The thickness of the fiber sheet (B) was measured using a constant pressure thickness measuring instrument (manufactured by PG-11 J-type Teclock Corporation (measuring force: 3.7 g/cm ² , probe diameter: 10 cm ² )).

The fiber sheet (B) is a value obtained by the following test and the water absorption test value is 1 to 16,000 seconds. In addition, the water absorption test value of the present invention is to place a 5×5 cm fiber piece on a cylinder having a diameter of 4 cm, and add 1 drop (about 0.04 mL) of water from a height of 1 cm above the fiber piece to reach the water drop. The value measured in seconds (seconds) after the fiber sheet is reached until it becomes free of specular reflection. After the water was added dropwise, the water absorption test value was not obtained when one or all of the water was transmitted from the side opposite to the side to which the water was dropped. The measurement environment was set to 25 ° C and 40 ± 5% RH. Further, the surface opposite to the side to which the water is added is partially or completely transmitted, meaning that the water dropped is formed on the surface opposite to the side to be dropped.

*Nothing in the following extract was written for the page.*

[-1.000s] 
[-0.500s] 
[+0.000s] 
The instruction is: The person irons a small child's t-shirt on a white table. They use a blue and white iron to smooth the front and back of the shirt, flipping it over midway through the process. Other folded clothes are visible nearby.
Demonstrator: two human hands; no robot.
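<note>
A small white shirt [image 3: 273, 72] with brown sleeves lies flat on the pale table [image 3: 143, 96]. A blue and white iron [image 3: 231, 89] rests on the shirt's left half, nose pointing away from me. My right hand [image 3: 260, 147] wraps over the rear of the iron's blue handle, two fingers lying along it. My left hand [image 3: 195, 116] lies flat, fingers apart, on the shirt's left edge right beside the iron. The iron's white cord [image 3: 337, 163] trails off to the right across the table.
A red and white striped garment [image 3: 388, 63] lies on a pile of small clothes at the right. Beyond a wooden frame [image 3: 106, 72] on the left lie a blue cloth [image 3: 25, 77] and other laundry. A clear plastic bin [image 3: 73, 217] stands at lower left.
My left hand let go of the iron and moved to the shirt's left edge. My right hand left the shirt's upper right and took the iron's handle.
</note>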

The above water absorption test is based on the method of the water absorption test by the Byreck method of JIS L1907 (dropping method). The fiber sheet (B) having a value of 16,000 seconds or less obtained by the water absorption test can absorb water well from the aqueous polymer gel, and continuously keeps moisture from contacting the fibrous sheet with the aqueous polymer gel. The surface opposite to the surface is evacuated, so that the long-term cooling effect can be sufficiently exerted. Further, the fiber sheet having a water absorption test value of 1 second or longer can effectively avoid excessive water absorption from the aqueous polymer gel (A), and therefore can also reduce the amount of moisture remaining in the fiber sheet (B) without evapotranspiration. Not only can the adhesiveness of the fiber sheet (B) at the time of use be effectively reduced, but also the continuous moisture evapotranspiration from the surface of the fiber sheet (B) can be further promoted.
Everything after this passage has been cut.